SUPPLIED INFORMATION:
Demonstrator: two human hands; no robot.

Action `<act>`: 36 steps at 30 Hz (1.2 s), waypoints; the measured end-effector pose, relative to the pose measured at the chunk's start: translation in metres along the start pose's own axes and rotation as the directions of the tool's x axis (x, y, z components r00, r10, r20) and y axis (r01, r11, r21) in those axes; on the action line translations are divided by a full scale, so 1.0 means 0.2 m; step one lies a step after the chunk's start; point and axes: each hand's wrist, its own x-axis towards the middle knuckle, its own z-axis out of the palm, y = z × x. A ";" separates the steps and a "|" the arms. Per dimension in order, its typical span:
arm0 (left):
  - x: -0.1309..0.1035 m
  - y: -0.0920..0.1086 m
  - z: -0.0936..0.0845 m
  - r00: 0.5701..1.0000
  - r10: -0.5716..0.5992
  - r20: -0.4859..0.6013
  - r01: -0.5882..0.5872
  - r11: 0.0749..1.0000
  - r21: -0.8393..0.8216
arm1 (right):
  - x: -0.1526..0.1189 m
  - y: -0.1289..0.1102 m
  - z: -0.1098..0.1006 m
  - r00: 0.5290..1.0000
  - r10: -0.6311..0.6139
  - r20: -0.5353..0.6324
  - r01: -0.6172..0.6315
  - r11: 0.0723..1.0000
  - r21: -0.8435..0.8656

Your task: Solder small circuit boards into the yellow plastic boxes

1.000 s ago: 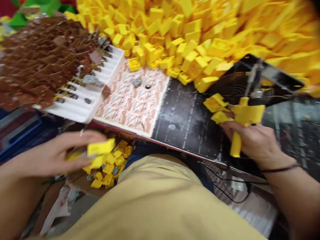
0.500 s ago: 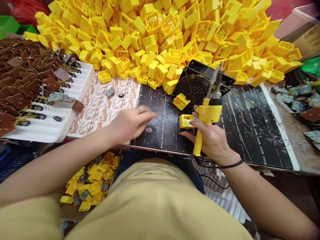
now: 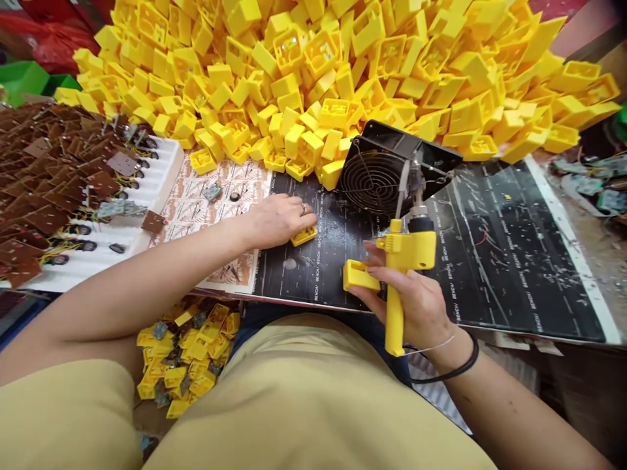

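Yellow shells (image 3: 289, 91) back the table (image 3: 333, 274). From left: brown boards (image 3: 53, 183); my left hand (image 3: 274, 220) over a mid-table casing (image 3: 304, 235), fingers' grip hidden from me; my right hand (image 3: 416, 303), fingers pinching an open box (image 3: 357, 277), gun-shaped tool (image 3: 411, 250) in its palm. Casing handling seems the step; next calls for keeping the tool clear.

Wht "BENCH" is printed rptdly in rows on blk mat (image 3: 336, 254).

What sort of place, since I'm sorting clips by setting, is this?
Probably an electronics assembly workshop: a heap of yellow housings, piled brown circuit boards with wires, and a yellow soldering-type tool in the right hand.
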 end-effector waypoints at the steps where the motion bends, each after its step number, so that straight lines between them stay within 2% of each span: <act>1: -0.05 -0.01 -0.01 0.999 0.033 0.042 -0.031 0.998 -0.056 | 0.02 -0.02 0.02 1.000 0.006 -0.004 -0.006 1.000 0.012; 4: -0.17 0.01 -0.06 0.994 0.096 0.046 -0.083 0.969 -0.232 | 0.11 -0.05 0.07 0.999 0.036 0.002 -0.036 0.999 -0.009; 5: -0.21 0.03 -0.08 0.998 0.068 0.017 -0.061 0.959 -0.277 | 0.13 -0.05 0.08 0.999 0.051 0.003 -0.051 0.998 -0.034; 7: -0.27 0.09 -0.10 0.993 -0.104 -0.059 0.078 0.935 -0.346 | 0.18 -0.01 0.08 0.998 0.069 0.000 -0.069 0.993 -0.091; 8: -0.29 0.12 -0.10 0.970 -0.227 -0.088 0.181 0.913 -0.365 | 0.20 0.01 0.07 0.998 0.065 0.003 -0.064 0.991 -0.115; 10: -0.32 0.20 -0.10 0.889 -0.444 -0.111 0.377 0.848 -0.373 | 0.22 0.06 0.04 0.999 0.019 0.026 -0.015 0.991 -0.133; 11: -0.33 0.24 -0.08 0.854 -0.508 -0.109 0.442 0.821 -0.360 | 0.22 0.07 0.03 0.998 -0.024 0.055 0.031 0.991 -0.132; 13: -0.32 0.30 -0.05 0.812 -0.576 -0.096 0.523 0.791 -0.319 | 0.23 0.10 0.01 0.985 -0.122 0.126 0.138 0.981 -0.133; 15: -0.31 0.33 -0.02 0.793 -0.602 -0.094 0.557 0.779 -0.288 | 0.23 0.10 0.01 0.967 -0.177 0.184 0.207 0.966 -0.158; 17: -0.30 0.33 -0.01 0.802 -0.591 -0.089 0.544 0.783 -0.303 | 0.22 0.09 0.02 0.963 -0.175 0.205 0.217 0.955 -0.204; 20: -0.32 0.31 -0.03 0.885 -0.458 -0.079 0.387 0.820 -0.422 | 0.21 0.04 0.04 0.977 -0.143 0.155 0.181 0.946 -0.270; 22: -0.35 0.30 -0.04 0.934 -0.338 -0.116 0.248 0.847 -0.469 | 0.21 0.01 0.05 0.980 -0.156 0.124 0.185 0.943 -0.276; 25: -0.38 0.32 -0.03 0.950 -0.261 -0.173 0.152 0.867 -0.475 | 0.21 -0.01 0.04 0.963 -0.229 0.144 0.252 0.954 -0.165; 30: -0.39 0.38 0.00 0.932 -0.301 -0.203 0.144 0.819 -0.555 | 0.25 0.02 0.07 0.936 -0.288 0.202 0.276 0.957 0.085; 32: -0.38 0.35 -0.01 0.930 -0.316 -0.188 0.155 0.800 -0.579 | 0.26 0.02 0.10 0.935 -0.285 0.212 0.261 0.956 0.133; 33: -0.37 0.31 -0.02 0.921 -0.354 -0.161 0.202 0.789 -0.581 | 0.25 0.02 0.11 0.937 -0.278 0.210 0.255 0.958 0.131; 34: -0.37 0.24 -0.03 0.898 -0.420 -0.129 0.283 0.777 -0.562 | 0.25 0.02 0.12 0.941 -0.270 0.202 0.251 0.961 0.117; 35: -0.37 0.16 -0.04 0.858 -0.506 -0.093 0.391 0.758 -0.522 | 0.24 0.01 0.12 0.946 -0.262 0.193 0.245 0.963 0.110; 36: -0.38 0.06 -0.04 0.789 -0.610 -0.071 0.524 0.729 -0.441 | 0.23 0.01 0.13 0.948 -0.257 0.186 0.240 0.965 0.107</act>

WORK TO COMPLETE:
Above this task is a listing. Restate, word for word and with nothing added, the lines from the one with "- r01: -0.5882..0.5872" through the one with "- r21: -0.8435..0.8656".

OUTPUT OF THE TASK:
  - r01: -0.5882..0.5872
  - r11: 0.0749..1.0000
  - r21: -0.8393..0.8216
arm1 (right):
  - x: -0.1526..0.1189 m
  - y: -0.1289..0.1102 m
  - z: -0.1098..0.1006 m
  - r00: 0.5290..1.0000
  - r10: -0.6311..0.6139
  - r20: -0.5353..0.6324
  - r01: -0.6172..0.6315
  - r11: 0.0723..1.0000
  - r21: -0.8435..0.8656

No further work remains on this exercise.